There are plenty of reasons to be glad that it’s a new year – the last one wasn’t exactly uneventful – but an array of new books is certainly one of them, especially when there are so many juicy novels being published.

First up is Little Deaths by Emma Flint (Picador, 12th Jan), a retelling of a real life murder case from the 1960s. Over a sweltering New York summer, Ruth Malone’s two small children go missing and turn up brutally murdered; almost immediately, the police and the neighbors point the finger at her, a struggling single mother with a penchant for drink. Composed and remote despite this, Ruth is judged for not performing as the exemplary grieving mother, and soon police and press are digging through her life to paint it as sordid and scandalous. Cleverly written – we know from the outset she is in jail, what we don’t know is whether she is culpable – Flint examines the double standards applied to women in the public eye and at the same time carves out a thrilling, unpredictable mystery based on a real case.

Speaking of women accused of murder; Sarah Schmidt’s See What I Have Done goes back a century and picks up the pieces of the notorious Lizzie Borden case. The real-life Borden was put on trail for the axe-murders of her father and stepmother but never convicted despite a high-profile trial. Schmidt takes a look at the day leading up to the slayings and the one after, with a cast of (real life) characters including Lizzie’s shady uncle, her loyal sister, and the miserable Irish maid. Lizzie herself is variously portrayed as Machiavellian and vulnerable; can she even be held responsible for her actions? It’s claustrophobic, creepy fun; every character has a motive and everyone is so hateful you think they deserve what they get. It’s not out until May, and we can’t wait!
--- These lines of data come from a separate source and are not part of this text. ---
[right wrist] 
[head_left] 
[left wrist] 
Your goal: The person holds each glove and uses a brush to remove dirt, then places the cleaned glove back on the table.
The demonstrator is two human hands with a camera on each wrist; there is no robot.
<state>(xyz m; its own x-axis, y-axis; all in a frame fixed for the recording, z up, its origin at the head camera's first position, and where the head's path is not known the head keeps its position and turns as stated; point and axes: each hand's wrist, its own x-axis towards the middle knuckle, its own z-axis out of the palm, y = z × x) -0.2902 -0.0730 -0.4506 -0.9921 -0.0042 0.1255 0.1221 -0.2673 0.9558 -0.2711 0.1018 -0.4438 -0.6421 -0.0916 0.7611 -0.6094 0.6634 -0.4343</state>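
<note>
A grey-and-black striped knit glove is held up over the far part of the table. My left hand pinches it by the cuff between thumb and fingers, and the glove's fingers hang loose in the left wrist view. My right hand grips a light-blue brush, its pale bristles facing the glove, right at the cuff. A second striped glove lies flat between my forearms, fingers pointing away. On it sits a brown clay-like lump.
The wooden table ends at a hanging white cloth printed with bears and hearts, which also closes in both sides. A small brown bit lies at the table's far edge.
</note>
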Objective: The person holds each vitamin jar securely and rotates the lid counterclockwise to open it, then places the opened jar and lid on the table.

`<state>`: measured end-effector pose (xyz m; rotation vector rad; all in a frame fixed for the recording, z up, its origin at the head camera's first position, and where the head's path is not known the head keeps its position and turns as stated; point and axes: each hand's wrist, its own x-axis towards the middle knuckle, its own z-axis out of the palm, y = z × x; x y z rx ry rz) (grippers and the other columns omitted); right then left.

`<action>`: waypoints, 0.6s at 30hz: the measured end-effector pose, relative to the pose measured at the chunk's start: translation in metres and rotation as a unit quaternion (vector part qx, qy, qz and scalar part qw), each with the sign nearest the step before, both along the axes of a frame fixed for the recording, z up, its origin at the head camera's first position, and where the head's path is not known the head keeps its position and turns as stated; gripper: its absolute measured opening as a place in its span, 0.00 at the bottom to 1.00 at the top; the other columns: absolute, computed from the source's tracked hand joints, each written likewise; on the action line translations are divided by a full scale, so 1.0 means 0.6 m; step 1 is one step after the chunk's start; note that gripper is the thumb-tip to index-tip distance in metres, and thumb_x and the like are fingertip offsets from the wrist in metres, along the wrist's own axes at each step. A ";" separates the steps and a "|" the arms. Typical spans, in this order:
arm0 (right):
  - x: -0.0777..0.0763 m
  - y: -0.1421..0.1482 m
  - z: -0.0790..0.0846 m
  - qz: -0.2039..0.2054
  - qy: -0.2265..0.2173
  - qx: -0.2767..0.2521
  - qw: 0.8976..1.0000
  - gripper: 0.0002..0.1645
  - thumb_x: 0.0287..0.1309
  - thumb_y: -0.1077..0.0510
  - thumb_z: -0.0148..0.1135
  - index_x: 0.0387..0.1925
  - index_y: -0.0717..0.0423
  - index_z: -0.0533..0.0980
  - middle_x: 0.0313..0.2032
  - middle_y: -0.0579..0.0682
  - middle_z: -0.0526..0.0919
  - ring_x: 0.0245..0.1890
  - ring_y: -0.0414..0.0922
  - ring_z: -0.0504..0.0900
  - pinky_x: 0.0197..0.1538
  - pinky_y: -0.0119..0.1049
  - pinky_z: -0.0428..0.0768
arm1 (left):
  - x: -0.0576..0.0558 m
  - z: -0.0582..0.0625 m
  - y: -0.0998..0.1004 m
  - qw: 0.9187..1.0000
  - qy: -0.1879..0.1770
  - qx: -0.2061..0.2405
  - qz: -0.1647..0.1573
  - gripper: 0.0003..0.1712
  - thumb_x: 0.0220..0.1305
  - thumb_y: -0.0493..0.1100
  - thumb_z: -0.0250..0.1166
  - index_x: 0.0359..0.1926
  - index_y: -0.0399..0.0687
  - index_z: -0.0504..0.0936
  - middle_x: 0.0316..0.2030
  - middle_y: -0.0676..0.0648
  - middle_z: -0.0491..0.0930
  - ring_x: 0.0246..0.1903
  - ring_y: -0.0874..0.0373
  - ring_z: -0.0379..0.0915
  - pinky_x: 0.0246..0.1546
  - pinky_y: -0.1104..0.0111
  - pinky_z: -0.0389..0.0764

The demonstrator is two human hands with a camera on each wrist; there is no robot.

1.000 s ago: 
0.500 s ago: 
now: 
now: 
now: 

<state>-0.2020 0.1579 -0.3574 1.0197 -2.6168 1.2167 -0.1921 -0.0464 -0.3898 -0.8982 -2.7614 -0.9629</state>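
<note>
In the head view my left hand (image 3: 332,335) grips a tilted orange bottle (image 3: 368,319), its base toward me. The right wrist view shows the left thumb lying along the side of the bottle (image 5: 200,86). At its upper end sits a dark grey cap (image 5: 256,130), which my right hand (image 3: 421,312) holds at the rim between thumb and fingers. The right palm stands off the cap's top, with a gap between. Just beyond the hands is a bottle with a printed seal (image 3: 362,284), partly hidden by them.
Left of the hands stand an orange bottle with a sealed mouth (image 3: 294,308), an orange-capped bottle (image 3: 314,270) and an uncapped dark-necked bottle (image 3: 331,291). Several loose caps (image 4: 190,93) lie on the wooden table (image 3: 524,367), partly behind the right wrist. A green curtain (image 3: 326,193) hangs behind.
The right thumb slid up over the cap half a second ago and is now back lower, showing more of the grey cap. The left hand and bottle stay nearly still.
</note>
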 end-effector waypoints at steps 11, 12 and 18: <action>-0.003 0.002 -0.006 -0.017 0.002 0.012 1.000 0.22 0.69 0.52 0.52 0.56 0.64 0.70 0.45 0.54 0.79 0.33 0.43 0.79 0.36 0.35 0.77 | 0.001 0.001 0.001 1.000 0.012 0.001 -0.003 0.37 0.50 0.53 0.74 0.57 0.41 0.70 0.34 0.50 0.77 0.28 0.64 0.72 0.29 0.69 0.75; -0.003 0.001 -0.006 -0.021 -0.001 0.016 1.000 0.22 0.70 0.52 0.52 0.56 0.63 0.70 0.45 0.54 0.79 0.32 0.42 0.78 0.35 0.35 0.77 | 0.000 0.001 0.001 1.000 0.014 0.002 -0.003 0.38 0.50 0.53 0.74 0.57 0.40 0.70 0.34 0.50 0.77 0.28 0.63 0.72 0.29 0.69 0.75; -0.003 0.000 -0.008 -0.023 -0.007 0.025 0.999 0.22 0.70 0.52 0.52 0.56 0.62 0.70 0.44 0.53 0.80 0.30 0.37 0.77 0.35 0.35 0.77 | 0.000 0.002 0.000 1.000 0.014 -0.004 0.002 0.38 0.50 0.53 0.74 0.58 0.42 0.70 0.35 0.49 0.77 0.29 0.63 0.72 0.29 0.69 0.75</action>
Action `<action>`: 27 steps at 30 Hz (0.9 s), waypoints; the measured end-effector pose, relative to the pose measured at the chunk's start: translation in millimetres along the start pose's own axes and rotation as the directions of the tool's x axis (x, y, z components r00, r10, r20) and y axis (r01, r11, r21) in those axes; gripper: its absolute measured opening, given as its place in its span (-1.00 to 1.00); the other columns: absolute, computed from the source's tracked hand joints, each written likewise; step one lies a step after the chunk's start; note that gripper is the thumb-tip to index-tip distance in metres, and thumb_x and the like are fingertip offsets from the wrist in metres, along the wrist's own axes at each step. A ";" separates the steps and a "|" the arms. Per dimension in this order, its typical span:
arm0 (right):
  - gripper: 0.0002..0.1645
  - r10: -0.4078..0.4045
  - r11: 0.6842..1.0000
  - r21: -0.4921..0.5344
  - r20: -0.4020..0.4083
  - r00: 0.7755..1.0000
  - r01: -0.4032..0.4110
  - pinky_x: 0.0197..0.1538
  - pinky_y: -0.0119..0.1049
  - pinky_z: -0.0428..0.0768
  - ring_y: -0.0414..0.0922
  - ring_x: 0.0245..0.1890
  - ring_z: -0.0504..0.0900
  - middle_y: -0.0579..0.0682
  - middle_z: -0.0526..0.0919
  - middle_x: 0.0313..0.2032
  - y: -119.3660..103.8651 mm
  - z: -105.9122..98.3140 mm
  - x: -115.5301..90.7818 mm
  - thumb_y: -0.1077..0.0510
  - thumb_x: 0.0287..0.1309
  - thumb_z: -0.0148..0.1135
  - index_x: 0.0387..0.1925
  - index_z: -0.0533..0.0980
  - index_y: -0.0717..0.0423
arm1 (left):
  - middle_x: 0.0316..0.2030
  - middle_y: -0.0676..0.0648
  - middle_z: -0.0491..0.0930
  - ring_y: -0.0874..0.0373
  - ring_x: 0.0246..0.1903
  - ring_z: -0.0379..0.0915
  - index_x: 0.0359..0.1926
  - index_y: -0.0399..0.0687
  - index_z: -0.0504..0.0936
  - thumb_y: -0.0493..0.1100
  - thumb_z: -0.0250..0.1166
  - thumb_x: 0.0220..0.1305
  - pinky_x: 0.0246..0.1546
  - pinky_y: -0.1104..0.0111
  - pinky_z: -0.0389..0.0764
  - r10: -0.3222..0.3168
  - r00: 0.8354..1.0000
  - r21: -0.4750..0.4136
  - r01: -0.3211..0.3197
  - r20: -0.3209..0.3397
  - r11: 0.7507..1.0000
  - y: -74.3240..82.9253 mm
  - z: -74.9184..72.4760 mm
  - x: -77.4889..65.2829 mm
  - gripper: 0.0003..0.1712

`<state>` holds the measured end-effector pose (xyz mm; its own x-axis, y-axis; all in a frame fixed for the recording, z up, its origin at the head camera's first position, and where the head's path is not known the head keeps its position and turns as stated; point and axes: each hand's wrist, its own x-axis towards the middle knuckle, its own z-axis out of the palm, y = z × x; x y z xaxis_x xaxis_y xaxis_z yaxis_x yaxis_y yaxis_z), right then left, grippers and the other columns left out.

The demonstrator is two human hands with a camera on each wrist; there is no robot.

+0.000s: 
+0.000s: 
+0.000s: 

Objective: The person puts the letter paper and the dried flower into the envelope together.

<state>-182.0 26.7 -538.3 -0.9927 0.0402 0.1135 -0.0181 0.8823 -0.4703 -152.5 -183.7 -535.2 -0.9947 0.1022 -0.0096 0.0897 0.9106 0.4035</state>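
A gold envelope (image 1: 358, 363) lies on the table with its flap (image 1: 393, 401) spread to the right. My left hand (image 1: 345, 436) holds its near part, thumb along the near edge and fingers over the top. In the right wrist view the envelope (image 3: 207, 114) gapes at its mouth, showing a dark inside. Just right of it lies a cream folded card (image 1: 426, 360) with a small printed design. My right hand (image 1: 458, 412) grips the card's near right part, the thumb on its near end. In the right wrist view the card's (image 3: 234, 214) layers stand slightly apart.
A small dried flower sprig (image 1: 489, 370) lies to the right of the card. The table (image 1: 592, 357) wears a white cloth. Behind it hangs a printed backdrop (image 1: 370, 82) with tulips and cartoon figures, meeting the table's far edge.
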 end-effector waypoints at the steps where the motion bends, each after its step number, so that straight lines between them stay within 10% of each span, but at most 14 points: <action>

Moving away from murder, Katie Khan’s Hold Back the Stars (Doubleday, 26th Jan) is a sweetly written tearjerker about a couple of astronauts with 90 minutes to live. Instead of using that time to find a way to survive, it’s a chance for them to revisit the highs and lows of their relationship; which it turns out took place on a dystopian version of earth where young people aren’t supposed to form permanent connections. So far, so Logan’s Run, but Khan elevates it from stuntish sci-fi to create a charming ‘he said, she said’ romance that would make an excellent film. The ending felt a bit like a cop out, but nonetheless I enjoyed the ride.

Staying with the sci fi theme, The Possessions, by Sara Flannery Murphy (Scribe UK, 9th March) is the unusual novel with a clever premise that more than delivers. Edie is a ‘body’ at the Elysium Society; when she takes a pill she is possessed by the dead relative of whichever paying client is in the room at the time. For five years she does the job professionally, never getting emotionally attached, until she meets Patrick, who is seeking to reconnect with his dead wife Sylvia. But what kind of relationship can a ghost have? And what really went on in Patrick and Sylvia’s marriage?

With January 20th and Trump’s inauguration on the horizon, American fiction is perhaps far more desirable than reality. Nathan Hill’s debut, The Nix (Picador, 26th Jan) is a doorstop of a book in the vein of Donna Tartt or Garth Risk Hallberg – more than 600 pages of sweeping narrative, moving between the student protests of the 1960s, 1980s suburbia, and the safe spaces of the modern university campus. The main focus is the relationship between Samuel, a college professor and failed writer, and his mother, Faye, who disappeared when he was eight. Her arrest for an attack on a presidential candidate throws them back together and prompts him to look at her life before and after motherhood. There are occasional detours that come across as indulgent on Hill’s part – the entitled student who plagues Samuel’s life is a thinly drawn-caricature – but overall this is a masterpiece of a book that will keep you hooked until the end.

For non-fiction fans, Samantha Ellis offers the chance to brush up on your Bronte trivia with a new biography of Anne Bronte. Take Courage (Chatto & Windus, 12th Jan) paints the youngest and littlest known sister as the greatest, the most talented, and the most feminist of them all, exploring her short but remarkable life through her poetry, letters and novels. It’s a treasure trove of information about Haworth and the fantasy worlds the Bronte siblings spawned; Charlotte in particular comes off poorly for not appreciating Anne’s talent. If you enjoyed Ellis’s first book, How to be a Heroine, this won’t disappoint.